Gather every line below where "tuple" appears.

★ ★ ★

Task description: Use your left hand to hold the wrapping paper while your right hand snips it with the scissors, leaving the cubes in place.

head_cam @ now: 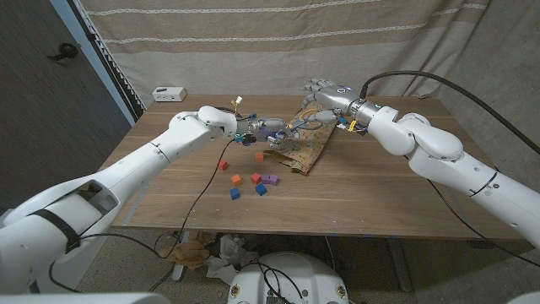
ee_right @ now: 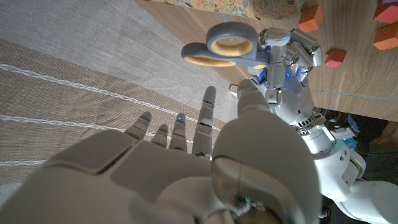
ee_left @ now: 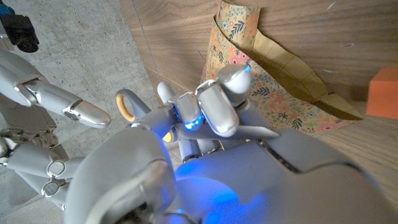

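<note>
scissors held in left hand at wrapping paper edge; right hand spread empty above.

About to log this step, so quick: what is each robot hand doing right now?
Left robot hand: holding the scissors.
Right robot hand: open, fingers spread, holding nothing.

Wrapping paper: floral print, kraft-brown underside, creased, lying mid-table.
Scissors: grey handles with yellow-lined loops, raised off the table by the paper.
Cubes: orange, red, blue, purple; scattered just before the paper.
</note>
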Tool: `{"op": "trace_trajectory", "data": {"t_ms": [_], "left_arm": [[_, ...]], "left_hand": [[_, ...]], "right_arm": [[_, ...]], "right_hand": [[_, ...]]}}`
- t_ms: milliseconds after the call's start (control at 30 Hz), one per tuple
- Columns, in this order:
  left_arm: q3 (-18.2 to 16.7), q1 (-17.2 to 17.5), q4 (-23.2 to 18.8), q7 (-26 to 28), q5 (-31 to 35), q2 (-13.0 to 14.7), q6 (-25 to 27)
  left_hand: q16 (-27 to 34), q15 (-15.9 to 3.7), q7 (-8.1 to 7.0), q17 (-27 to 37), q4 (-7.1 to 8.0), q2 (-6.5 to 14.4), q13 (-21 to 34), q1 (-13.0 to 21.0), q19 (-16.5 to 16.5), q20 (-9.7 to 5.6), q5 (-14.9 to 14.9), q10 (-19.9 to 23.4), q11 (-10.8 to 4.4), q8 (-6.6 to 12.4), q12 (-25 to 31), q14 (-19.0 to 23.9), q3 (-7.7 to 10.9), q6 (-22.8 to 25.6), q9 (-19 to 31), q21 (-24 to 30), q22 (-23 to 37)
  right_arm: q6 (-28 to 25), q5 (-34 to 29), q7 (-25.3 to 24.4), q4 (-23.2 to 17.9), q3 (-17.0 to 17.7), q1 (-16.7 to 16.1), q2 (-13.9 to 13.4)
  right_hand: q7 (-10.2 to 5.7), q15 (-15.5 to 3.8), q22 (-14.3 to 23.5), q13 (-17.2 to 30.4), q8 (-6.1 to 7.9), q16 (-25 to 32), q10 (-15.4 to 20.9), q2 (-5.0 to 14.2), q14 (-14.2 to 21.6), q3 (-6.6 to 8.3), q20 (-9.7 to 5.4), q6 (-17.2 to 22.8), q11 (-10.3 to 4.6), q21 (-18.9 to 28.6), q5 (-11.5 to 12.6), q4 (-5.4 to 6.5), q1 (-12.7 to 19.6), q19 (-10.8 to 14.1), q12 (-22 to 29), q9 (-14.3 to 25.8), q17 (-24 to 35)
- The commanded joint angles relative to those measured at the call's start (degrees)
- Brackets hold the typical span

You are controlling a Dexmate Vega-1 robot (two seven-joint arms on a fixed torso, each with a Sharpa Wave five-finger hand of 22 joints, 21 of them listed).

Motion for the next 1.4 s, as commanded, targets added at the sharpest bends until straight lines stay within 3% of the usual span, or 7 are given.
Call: {"op": "trace_trajectory", "data": {"t_ms": [33,433,533,1400], "left_arm": [[-0.3,0.8,-1.5,0.8,0.1,0.7,0.4],[-0.5,1.2,-2.2,1.1,0.0,1.1,0.5],[0.2,1.2,-4.1,2.9,2.6,2.0,0.5],[-1.0,1.8,-2.2,1.5,0.2,1.5,0.0]], "left_hand": [[0.2,-0.02,-0.20,0.1,-0.13,0.5,0.2,0.2,-0.2,-2.27,0.2,0.2,-0.53,-0.09,0.0,0.1,0.04,-0.2,0.2,0.1,-0.1],[0.2,-0.02,-0.20,0.1,-0.16,0.5,0.2,0.2,-0.2,-2.26,0.2,0.2,-0.54,-0.15,0.0,0.1,0.08,0.0,0.0,0.2,-0.1],[0.2,-0.02,-0.30,0.1,-0.17,0.5,0.2,0.2,-0.4,-2.27,0.2,0.2,-0.53,-0.04,0.0,0.1,0.07,-0.1,0.2,0.0,-0.4],[0.1,-0.01,-0.29,0.1,-0.21,0.4,0.2,0.1,-0.5,-2.27,0.2,0.1,-0.53,-0.16,0.0,0.1,0.08,0.0,0.0,0.2,-0.8]], "right_arm": [[-0.1,0.2,2.9,-0.3,0.1,0.9,-0.6],[-0.7,-0.4,5.1,-0.9,-0.1,1.3,-1.0],[-1.0,-0.5,5.8,-1.0,-0.2,1.5,-0.9],[-2.7,-4.0,11.2,-1.1,-2.5,3.9,-0.1]], "right_hand": [[-0.40,-0.37,0.0,0.0,0.68,0.4,0.7,0.03,0.5,0.56,0.28,1.2,-0.22,0.2,-0.4,0.08,0.8,0.5,0.3,0.5,0.1],[-0.51,-0.45,0.0,0.0,0.68,0.2,0.6,-0.11,0.5,0.77,0.07,0.8,-0.49,0.2,-0.7,0.10,0.9,0.6,0.2,1.0,0.1],[-0.26,-0.45,0.0,0.0,0.63,0.2,0.6,-0.13,0.5,0.82,0.11,0.5,-0.46,0.1,-0.8,0.12,0.9,0.5,0.2,1.1,0.1],[-0.01,-0.29,0.1,0.0,1.10,0.1,1.0,-0.18,0.5,1.56,0.03,1.0,-0.36,0.1,-1.3,-0.11,1.5,0.7,0.2,2.0,0.1]]}}
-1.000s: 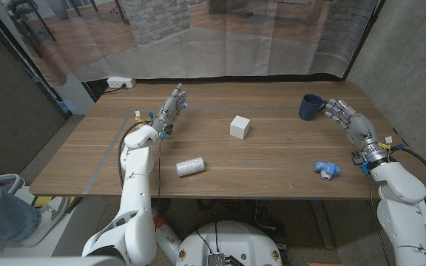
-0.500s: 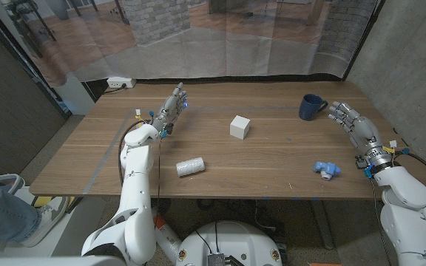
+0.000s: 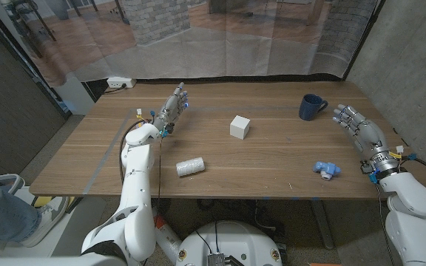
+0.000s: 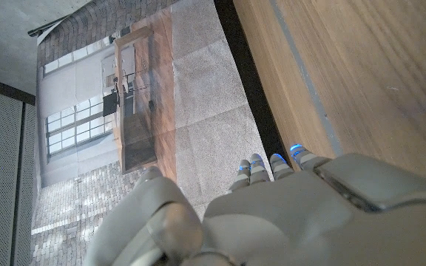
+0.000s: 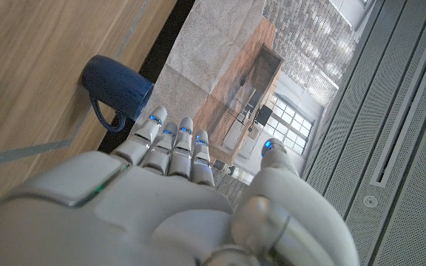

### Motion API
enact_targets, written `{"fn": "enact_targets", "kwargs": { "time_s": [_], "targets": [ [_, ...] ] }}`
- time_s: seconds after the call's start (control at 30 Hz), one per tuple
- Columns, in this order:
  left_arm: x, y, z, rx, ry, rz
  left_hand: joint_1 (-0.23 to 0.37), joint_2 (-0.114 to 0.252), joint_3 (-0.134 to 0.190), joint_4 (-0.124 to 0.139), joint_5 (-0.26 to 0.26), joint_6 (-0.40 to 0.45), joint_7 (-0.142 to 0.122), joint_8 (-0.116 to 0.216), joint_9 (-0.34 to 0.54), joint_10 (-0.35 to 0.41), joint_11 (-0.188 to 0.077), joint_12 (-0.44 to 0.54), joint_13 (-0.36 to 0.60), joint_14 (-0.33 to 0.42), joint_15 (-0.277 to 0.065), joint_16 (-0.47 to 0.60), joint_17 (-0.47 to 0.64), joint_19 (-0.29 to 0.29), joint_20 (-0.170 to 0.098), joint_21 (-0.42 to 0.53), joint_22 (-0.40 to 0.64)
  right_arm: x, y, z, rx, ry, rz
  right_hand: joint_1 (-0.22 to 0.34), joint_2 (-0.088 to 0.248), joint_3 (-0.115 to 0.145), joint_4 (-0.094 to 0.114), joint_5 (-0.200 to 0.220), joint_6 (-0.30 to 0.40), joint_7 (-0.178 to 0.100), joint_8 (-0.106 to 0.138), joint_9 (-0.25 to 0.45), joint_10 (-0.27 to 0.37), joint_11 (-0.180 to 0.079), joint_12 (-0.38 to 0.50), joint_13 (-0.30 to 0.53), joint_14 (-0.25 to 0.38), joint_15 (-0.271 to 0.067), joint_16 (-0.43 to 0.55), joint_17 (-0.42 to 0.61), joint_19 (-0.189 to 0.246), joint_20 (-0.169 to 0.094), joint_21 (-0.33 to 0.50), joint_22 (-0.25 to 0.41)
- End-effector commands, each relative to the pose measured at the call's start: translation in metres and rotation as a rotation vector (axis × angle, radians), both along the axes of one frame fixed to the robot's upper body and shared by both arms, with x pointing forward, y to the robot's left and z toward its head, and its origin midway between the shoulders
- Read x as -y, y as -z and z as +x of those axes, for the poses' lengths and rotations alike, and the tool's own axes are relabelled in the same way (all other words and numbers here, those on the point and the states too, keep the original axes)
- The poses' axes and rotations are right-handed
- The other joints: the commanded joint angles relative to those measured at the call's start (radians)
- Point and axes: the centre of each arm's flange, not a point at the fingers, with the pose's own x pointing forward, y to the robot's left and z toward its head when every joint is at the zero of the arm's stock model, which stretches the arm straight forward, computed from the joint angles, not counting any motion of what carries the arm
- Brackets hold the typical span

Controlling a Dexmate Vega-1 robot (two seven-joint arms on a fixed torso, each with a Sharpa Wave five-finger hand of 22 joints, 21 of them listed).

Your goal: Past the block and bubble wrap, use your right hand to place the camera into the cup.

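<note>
A small blue and white camera lies near the table's front right edge. The dark blue cup stands at the far right of the table, handle toward the right. My right hand hovers open between the two, right of the cup and beyond the camera, touching neither. A white block sits at the table's middle and a roll of bubble wrap lies toward the front. My left hand is raised open at the far left, holding nothing.
The wooden table ends close behind the cup at a clear plastic curtain. A white power strip lies on the floor beyond the far left corner. A person's leg is at the picture's lower left.
My right hand has drifted to the right and slightly nearer, away from the cup. The left hand and the objects have not moved.
</note>
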Motion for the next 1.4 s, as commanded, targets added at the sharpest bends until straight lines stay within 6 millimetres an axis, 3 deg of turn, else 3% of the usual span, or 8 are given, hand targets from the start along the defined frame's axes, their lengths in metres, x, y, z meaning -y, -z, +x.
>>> {"fn": "enact_targets", "kwargs": {
  "time_s": [0.03, 1.4],
  "targets": [
    [0.002, -0.002, 0.002, -0.003, 0.003, 0.007, 0.008, 0.005, -0.004, 0.001, 0.0, 0.001, 0.001, -0.002, 0.003, -0.004, -0.001, -0.002, 0.004, -0.001, -0.003, 0.003, 0.005, -0.006, 0.006, -0.003, 0.003, 0.003, 0.016, -0.007, -0.026, 0.009, -0.001, 0.015, 0.001, 0.002, -0.007, -0.001, 0.01, 0.0, 0.005, 0.004, 0.01, 0.003, 0.003, 0.001, 0.007, -0.002, 0.002, 0.005, 0.008, -0.032, -0.004, 0.002],
    [0.011, -0.003, 0.005, -0.015, 0.009, 0.013, 0.012, 0.01, -0.011, 0.001, -0.001, -0.003, -0.001, -0.004, 0.003, -0.006, -0.003, -0.003, 0.004, -0.001, -0.003, 0.002, 0.005, -0.008, 0.008, -0.003, 0.003, 0.013, 0.039, -0.036, -0.011, 0.011, 0.049, 0.025, 0.003, 0.003, -0.01, 0.0, 0.021, -0.006, 0.006, 0.004, 0.02, -0.002, 0.003, 0.002, 0.015, -0.005, -0.001, 0.005, 0.015, -0.032, -0.016, 0.003]
  ]
}}
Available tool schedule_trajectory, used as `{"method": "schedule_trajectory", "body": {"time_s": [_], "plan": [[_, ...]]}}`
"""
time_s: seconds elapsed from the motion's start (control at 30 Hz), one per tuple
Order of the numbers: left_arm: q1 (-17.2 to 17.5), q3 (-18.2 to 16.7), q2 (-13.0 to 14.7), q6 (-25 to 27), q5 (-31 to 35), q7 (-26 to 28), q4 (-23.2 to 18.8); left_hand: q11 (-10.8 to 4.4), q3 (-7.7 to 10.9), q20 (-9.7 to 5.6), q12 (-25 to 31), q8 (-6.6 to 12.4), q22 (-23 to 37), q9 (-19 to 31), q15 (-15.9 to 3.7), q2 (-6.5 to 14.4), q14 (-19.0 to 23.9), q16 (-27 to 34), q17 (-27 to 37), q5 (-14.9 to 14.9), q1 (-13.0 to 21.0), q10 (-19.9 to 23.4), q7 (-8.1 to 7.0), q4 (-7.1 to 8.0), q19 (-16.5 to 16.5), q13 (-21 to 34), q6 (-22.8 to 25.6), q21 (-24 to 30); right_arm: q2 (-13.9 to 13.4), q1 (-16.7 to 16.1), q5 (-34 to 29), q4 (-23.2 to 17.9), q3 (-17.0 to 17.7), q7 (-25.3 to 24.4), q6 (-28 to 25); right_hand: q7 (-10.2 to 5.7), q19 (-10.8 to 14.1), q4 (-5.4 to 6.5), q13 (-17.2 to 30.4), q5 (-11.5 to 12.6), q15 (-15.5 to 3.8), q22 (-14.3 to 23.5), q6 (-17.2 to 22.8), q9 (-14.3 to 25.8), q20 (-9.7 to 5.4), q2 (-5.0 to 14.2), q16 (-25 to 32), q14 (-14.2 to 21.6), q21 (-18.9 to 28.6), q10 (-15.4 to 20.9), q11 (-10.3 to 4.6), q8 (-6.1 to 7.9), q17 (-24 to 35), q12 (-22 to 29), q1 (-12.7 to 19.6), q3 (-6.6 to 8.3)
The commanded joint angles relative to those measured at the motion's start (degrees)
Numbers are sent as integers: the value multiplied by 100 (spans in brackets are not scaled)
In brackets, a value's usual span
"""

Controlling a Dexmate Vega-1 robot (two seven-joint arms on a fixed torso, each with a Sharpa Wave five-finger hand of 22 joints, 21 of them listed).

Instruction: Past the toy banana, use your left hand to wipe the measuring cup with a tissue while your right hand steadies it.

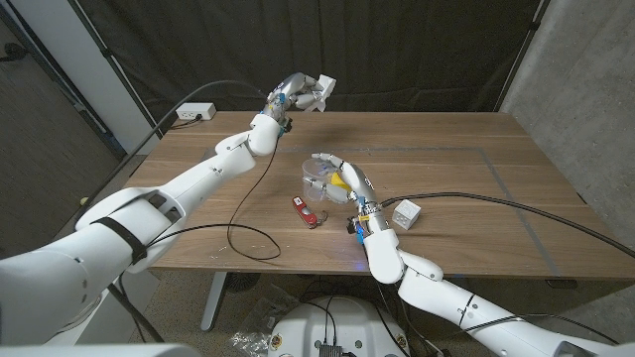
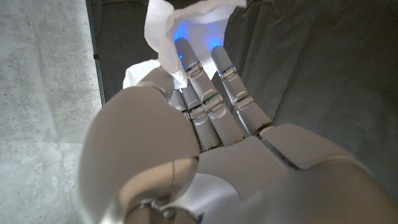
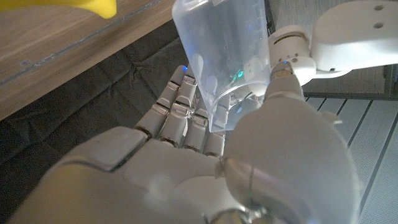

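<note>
In the head view, the right hand [image 1: 335, 175] wraps around the clear cup [image 1: 316, 181] near the middle of the desk [image 1: 476, 198], most likely to keep it from sliding when it gets wiped. The yellow banana [image 1: 342, 182] peeks out just beside the cup, partly hidden by that hand. The left hand [image 1: 296, 93] is up in the air above the desk's far edge, well apart from the cup, and pinches a white tissue [image 1: 319, 91]. A small red thing [image 1: 306, 212] lies near the cup, and a white box [image 1: 405, 213] sits by the right arm. In the left wrist view, the tissue [image 2: 180, 28] is caught between the thumb and the fingers [image 2: 214, 81], so it is ready to wipe but has not reached the cup yet. In the right wrist view, the fingers [image 3: 180, 106] and thumb hug the cup [image 3: 227, 56] on both sides, holding it tight, with a bit of banana [image 3: 81, 6] close by.
</note>
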Motion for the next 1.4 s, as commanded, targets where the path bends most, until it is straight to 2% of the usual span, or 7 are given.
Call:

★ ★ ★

- _Reply_:
- t_ms: milliseconds after the call's start (control at 30 Hz), one per tuple
- time_s: seconds after the call's start (control at 30 Hz), one per tuple
time_s: seconds elapsed from the motion's start (control at 30 Hz), one per tuple

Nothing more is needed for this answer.